_Required work_
Filter the lines below, copying only those with the string "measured".
Start of Extracted material
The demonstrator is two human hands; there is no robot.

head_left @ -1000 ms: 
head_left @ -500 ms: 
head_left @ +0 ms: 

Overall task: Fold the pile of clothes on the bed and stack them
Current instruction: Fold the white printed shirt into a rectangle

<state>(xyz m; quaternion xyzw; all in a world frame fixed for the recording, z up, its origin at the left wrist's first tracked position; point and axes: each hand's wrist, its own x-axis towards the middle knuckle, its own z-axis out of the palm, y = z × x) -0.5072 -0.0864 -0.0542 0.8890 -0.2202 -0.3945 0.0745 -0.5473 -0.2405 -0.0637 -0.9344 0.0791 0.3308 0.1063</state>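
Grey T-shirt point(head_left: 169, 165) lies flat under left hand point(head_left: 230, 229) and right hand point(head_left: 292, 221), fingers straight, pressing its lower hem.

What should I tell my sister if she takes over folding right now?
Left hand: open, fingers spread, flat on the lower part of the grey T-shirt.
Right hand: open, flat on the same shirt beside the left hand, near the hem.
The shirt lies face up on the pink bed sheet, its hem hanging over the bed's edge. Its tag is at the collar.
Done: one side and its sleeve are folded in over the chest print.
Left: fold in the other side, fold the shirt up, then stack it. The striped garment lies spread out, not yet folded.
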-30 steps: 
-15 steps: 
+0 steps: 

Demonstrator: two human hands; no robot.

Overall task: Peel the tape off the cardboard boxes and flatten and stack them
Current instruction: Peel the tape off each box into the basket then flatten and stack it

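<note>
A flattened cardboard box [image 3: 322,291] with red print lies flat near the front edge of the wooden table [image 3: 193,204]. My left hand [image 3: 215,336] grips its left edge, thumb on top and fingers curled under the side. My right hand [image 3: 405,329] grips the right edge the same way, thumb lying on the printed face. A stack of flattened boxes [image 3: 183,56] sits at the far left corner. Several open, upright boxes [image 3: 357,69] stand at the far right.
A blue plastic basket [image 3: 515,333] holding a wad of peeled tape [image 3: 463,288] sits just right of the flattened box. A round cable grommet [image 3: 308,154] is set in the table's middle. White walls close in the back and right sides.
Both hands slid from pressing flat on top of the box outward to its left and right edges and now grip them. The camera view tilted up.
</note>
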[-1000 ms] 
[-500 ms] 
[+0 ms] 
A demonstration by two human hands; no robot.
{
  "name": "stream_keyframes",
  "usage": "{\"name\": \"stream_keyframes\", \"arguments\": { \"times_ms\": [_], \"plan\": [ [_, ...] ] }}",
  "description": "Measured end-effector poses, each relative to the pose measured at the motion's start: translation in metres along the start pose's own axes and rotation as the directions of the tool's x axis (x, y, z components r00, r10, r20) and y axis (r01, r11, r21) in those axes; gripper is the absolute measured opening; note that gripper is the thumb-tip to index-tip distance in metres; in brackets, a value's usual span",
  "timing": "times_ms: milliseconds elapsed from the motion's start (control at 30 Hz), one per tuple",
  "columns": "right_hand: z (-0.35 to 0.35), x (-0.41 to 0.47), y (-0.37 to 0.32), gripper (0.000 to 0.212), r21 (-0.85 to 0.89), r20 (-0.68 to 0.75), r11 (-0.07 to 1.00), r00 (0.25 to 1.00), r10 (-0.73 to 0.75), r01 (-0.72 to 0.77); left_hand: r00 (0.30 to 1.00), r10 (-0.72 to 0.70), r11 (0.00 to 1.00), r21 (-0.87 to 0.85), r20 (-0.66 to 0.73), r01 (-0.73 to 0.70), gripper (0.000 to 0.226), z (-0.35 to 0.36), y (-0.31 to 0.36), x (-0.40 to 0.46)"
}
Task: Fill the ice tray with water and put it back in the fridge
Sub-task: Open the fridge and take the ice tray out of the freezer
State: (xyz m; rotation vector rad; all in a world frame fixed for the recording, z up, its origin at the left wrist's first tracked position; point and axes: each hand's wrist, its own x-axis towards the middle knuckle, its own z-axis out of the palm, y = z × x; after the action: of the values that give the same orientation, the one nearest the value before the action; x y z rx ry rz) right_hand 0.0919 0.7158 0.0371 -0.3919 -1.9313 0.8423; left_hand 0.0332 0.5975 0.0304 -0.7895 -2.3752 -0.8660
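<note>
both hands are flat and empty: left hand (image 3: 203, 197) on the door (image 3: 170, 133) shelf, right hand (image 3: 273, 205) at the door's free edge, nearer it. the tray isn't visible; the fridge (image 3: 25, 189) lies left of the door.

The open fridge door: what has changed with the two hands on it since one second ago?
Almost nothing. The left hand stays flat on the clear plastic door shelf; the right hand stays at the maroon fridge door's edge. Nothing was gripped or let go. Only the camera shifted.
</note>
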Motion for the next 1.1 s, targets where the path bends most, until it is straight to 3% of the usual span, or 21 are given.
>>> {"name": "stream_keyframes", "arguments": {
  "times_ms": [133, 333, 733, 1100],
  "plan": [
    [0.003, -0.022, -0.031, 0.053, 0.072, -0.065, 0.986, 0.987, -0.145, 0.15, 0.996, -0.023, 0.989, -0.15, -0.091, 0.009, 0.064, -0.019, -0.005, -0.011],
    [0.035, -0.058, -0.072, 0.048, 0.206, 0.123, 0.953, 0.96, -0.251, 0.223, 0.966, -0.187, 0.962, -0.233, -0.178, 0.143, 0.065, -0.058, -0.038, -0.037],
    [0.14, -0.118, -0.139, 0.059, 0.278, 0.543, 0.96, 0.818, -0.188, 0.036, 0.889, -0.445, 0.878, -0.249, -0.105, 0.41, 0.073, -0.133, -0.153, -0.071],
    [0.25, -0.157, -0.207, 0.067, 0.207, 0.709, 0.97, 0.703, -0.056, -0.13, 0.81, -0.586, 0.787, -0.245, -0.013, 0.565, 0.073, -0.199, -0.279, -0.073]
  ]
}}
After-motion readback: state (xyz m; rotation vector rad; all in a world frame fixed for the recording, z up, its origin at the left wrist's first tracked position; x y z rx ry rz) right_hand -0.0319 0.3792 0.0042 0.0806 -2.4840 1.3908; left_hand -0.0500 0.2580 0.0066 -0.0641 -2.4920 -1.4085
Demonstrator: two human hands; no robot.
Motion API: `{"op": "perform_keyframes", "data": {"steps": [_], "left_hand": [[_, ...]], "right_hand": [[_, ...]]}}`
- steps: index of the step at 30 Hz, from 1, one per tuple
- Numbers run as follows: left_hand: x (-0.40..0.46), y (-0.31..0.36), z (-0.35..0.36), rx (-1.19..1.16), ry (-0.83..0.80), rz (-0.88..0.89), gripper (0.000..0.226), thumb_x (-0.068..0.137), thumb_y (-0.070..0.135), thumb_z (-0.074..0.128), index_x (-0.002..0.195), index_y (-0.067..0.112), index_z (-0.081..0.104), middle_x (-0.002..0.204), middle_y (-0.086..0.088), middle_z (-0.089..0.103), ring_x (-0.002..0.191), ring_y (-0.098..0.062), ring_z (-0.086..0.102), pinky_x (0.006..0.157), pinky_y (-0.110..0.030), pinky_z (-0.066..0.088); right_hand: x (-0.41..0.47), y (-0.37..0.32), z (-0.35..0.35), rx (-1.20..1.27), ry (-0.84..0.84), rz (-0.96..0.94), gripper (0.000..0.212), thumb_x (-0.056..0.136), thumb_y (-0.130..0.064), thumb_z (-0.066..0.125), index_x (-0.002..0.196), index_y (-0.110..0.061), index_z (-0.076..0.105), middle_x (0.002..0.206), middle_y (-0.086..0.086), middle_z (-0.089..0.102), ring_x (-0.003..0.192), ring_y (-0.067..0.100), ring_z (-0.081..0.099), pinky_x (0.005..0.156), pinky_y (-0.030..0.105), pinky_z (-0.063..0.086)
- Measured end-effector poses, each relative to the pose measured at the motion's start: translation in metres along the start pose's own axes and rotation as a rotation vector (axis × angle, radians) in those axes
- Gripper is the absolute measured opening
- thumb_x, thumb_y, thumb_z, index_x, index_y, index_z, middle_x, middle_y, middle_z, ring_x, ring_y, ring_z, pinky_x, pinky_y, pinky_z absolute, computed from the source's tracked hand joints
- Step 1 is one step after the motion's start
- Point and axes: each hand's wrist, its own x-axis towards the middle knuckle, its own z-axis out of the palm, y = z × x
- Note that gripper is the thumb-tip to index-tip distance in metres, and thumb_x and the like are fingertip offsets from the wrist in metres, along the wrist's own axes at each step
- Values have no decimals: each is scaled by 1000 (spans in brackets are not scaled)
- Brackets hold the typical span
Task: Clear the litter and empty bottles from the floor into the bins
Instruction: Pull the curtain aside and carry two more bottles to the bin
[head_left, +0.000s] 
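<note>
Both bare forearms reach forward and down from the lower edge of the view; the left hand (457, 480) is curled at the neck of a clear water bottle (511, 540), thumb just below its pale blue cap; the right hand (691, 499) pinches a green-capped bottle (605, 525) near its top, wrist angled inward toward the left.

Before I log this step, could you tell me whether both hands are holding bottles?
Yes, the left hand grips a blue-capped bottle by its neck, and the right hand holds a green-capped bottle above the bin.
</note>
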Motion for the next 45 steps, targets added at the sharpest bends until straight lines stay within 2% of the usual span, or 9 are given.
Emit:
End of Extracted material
_Worked solution_
  "description": "Measured end-effector poses, each relative to the pose measured at the motion's start: translation in metres along the start pose's own axes and rotation as the directions of the tool's x axis (x, y, z components r00, r10, r20) and y axis (r01, r11, r21) in those axes; gripper is the absolute measured opening; note that gripper is the thumb-tip to index-tip distance in metres; in brackets, a value's usual span",
- Measured end-effector poses, each relative to the pose measured at the motion's start: translation in metres along the start pose's own axes and rotation as a rotation vector (axis × angle, radians) in those axes
- Gripper is the absolute measured opening

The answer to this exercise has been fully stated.